Task prompt:
Your answer should be the lines below from the one holding "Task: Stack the" through the one holding "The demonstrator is", copied exactly and with nothing else.

(Records excerpted from a collection)
== Segment start ==
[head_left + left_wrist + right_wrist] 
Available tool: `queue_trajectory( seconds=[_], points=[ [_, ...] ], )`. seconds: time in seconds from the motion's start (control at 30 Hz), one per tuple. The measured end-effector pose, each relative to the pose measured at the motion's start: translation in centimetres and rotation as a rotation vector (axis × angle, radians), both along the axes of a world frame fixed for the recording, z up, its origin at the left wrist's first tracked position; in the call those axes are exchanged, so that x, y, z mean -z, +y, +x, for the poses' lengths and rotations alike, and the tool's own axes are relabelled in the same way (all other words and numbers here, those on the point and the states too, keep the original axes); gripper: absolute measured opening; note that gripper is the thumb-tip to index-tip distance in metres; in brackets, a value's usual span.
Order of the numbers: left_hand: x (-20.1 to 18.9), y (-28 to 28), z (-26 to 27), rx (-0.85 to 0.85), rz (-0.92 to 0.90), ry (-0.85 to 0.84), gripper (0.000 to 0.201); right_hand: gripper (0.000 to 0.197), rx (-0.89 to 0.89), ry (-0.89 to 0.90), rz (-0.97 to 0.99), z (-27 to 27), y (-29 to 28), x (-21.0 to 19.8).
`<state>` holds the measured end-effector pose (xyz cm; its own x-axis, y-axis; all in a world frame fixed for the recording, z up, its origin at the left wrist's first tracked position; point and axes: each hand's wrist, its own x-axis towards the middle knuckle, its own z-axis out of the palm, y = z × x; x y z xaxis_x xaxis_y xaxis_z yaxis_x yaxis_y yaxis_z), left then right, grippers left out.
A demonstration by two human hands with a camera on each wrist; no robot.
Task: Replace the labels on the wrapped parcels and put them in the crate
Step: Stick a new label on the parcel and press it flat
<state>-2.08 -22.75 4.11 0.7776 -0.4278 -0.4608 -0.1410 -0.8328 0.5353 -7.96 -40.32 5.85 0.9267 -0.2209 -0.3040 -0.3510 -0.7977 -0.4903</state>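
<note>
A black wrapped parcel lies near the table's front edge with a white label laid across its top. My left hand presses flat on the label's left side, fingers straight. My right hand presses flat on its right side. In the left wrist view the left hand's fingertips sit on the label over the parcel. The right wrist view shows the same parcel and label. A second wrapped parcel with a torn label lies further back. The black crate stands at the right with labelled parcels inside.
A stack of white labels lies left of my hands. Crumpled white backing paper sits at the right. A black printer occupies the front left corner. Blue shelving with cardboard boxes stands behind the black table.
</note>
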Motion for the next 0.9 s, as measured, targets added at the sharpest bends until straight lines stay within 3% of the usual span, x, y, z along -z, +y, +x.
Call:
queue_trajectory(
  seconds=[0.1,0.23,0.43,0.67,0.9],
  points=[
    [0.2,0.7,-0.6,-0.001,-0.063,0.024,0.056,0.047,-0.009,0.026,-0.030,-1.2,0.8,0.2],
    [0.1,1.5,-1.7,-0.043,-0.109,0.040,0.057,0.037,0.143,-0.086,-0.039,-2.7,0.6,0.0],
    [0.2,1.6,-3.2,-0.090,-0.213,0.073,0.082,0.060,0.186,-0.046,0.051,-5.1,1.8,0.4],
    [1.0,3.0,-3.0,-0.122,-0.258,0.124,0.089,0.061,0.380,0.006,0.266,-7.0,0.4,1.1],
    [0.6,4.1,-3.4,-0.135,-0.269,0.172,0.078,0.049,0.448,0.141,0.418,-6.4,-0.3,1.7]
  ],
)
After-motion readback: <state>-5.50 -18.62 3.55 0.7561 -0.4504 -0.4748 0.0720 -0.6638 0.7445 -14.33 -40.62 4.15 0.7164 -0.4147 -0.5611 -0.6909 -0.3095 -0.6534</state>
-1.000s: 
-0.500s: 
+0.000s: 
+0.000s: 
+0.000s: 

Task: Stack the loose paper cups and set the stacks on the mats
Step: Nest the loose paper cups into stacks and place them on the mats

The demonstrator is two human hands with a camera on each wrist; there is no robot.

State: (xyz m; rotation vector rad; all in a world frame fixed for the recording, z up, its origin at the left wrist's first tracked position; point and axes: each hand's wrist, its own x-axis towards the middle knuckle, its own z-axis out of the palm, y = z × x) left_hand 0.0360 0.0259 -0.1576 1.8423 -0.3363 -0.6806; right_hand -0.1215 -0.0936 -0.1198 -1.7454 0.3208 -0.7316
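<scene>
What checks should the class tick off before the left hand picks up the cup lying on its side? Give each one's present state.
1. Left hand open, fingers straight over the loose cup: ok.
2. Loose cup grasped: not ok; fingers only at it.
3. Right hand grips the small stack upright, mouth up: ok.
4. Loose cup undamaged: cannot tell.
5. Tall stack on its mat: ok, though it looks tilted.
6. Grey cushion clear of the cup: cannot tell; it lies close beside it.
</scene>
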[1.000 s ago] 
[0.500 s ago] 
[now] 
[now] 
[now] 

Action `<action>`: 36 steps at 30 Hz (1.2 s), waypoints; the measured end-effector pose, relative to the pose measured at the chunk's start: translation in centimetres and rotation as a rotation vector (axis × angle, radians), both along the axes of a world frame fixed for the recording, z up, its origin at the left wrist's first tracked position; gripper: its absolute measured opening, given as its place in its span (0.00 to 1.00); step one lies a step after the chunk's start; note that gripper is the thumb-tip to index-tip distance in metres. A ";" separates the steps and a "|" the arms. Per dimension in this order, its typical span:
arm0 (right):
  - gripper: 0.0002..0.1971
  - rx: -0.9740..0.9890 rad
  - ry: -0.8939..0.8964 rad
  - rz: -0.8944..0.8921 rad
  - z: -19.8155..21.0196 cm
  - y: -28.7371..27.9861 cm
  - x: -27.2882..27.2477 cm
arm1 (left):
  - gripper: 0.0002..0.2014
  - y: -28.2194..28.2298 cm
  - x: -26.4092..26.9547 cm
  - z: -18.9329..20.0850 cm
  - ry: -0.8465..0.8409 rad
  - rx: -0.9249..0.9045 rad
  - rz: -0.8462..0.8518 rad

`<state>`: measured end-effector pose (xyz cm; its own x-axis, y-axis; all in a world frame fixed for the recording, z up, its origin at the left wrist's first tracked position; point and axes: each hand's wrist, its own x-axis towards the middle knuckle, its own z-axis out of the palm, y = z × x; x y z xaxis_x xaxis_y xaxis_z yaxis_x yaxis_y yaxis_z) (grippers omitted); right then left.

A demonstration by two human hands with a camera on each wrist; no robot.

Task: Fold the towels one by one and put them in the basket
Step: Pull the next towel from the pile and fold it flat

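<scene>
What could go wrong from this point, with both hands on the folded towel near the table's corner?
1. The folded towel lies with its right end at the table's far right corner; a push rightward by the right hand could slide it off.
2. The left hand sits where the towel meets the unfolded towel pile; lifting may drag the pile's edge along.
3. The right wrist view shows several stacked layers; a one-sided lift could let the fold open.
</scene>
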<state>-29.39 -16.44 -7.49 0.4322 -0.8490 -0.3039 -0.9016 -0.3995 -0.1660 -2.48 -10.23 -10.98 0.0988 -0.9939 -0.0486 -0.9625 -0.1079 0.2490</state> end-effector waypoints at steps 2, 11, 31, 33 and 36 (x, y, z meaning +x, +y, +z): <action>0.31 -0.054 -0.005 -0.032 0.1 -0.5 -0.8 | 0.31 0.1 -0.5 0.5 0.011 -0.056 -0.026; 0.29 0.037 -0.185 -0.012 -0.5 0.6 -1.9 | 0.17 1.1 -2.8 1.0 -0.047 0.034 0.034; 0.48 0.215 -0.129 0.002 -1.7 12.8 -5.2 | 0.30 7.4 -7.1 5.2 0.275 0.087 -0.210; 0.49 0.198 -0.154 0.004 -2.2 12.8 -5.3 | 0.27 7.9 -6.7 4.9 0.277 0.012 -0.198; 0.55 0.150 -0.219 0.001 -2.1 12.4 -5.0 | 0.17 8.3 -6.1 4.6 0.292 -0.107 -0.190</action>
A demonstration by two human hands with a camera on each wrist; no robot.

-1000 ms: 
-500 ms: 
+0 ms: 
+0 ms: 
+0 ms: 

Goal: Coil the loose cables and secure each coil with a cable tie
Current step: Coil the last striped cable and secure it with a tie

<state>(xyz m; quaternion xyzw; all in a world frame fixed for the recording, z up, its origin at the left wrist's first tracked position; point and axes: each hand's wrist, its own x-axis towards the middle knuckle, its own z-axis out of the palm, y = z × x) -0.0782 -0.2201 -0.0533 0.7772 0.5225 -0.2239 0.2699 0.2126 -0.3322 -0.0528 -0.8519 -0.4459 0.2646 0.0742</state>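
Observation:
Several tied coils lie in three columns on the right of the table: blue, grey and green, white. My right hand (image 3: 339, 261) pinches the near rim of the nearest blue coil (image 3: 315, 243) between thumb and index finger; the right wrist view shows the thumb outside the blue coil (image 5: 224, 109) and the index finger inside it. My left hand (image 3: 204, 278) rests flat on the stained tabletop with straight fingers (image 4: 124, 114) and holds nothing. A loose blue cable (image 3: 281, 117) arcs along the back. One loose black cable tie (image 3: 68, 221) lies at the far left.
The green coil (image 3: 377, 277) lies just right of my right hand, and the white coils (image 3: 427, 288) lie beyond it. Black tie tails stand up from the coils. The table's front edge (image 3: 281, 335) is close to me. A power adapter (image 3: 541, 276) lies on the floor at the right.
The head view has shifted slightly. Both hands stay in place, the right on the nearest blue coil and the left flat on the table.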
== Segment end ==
Response box:
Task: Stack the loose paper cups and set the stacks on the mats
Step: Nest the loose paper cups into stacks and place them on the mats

The demonstrator is two human hands with a camera on each wrist; there is no robot.

This output is now complete.